El deporte debería unirnos, pero a veces saca lo peor de la gente
En Tantita Tinta siempre hemos defendido que el deporte es mucho más que medallas y podios; es la representación de nuestra identidad y esfuerzo. Lamentablemente, no todos lo ven así. Recientemente, el mundo del taekwondo fue testigo de un episodio lamentable que nos obliga a cuestionarnos qué tanto hemos avanzado como sociedad en pleno 2026.
Todo comenzó en los Juegos Centroamericanos y del Caribe, donde la mexicana Seo Hyun Cecilia Lee Kimes demostró su nivelazo en el tatami, llevándose a casa una merecida medalla de plata. Sin embargo, en lugar de celebrar su talento, una página deportiva guatemalteca, la Liga Nacional GT, decidió que era buena idea atacar a Cecilia por sus rasgos físicos, simplemente porque perdió la final ante la atleta local, Alejandra Higueros.
¿Qué fue lo que pasó realmente?
El post en redes sociales no tenía empacho en ser discriminatorio. Bajo el pretexto de celebrar el triunfo de su campeona, publicaron un mensaje diciendo: “¡México llevó una coreana, pero no pudo con nuestra campeona!”. La narrativa era clara y peligrosa: tratar de deslegitimar a nuestra atleta sugiriendo que fue “importada” de Corea del Sur para competir, ignorando por completo que Cecilia es regia, nacida en Monterrey, y que ha representado a México desde que empezó su carrera deportiva.
Para nosotros en Tantita Tinta, es vital hacer esta precisión: la identidad no es un disfraz que te quitas y te pones según los rasgos que tengas. Cecilia Lee es mexicana por nacimiento, por cultura y, sobre todo, por el orgullo con el que porta los colores de nuestro país cada vez que se sube a un escenario internacional.

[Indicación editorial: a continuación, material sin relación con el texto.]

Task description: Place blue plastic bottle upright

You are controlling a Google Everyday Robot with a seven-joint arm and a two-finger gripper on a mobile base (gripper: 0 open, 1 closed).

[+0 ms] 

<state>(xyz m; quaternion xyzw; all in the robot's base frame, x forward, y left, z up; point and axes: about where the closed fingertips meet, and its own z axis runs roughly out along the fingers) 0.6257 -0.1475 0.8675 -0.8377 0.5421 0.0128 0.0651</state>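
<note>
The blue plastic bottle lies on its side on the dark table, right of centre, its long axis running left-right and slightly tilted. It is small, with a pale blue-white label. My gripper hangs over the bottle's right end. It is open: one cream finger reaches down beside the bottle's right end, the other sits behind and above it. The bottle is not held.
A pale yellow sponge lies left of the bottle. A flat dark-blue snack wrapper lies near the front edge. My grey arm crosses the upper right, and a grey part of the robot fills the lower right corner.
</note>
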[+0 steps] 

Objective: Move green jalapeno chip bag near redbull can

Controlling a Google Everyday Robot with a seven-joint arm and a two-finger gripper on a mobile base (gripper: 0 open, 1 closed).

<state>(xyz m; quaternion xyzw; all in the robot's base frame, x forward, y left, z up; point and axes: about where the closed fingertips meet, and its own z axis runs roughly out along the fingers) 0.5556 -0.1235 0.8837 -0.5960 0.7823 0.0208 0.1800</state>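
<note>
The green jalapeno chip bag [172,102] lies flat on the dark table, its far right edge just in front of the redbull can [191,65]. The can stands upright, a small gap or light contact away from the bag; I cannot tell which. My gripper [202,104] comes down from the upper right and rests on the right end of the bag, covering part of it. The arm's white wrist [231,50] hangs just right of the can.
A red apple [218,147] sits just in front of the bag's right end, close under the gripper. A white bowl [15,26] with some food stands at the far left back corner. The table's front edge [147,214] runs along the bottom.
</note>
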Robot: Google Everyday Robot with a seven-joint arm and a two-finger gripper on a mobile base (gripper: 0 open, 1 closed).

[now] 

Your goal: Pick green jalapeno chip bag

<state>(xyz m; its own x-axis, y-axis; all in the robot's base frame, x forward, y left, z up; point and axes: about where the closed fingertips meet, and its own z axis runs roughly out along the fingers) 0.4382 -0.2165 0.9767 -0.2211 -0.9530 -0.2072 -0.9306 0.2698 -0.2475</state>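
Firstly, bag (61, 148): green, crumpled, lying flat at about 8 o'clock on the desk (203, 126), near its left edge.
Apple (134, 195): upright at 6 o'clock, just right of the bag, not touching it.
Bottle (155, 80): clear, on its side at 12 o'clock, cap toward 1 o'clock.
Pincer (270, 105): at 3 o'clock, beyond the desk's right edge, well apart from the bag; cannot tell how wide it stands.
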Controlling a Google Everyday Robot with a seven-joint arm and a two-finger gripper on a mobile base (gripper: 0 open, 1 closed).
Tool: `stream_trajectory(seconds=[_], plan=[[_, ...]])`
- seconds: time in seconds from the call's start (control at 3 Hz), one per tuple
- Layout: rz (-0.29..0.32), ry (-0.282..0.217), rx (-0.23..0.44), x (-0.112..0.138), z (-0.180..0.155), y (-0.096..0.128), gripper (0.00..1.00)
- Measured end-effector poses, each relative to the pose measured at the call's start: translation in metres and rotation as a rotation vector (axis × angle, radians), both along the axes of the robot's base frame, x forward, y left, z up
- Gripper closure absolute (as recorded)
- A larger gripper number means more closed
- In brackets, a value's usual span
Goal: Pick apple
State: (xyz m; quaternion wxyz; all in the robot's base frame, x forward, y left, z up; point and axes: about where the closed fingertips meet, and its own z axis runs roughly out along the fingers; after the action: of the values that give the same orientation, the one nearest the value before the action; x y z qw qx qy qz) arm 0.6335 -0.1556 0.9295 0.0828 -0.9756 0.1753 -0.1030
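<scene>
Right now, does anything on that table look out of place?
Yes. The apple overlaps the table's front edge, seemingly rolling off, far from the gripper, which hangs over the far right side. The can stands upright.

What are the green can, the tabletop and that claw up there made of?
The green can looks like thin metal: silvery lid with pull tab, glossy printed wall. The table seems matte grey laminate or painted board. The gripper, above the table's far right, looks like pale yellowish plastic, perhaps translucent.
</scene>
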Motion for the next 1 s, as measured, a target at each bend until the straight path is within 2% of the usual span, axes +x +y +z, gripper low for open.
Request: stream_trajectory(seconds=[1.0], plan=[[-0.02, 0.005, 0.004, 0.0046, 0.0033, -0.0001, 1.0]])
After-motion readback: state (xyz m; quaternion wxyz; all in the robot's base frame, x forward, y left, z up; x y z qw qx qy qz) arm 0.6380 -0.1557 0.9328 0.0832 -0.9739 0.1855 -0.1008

La respuesta de Cecilia: elegancia y firmeza
Lejos de caer en provocaciones, Cecilia Lee dio una clase de madurez. A través de sus redes, dejó claro que la nacionalidad no se define por el apellido o la forma de los ojos, sino por la historia y la pertenencia. Exigió, con toda la razón, que las páginas deportivas tengan un mínimo de responsabilidad editorial antes de soltar un comentario que solo perpetúa estereotipos que ya deberían estar extintos.
Incluso el Comité Olímpico Mexicano alzó la voz, respaldando a la atleta y dejando claro que su compromiso con México está fuera de toda duda.
¿Disculpa sincera o control de daños?
Ante la presión mediática y el reclamo de la comunidad digital mexicana, la Liga Nacional GT tuvo que recular. Aunque ofrecieron una disculpa, el sabor de boca no fue el mejor. Intentaron justificar lo injustificable diciendo que todo fue un “malentendido” y que su comentario se había sacado de contexto. Según ellos, su intención era admirar a Corea del Sur como potencia en el taekwondo, pero seamos honestos: meter el origen étnico de una competidora para menospreciar su plata no tiene nada de admiración, es puro racismo disfrazado de análisis deportivo.
Al final, terminaron reconociendo que Cecilia es “tan mexicana como el Águila Real”. Un reconocimiento tardío, sí, pero necesario para cerrar este capítulo. Desde nuestro equipo editorial, nos queda claro algo: no importa cuántas veces intenten demeritar el esfuerzo de nuestros atletas, el talento y la mexicanidad de Cecilia Lee ya dejaron una marca indeleble en el deporte.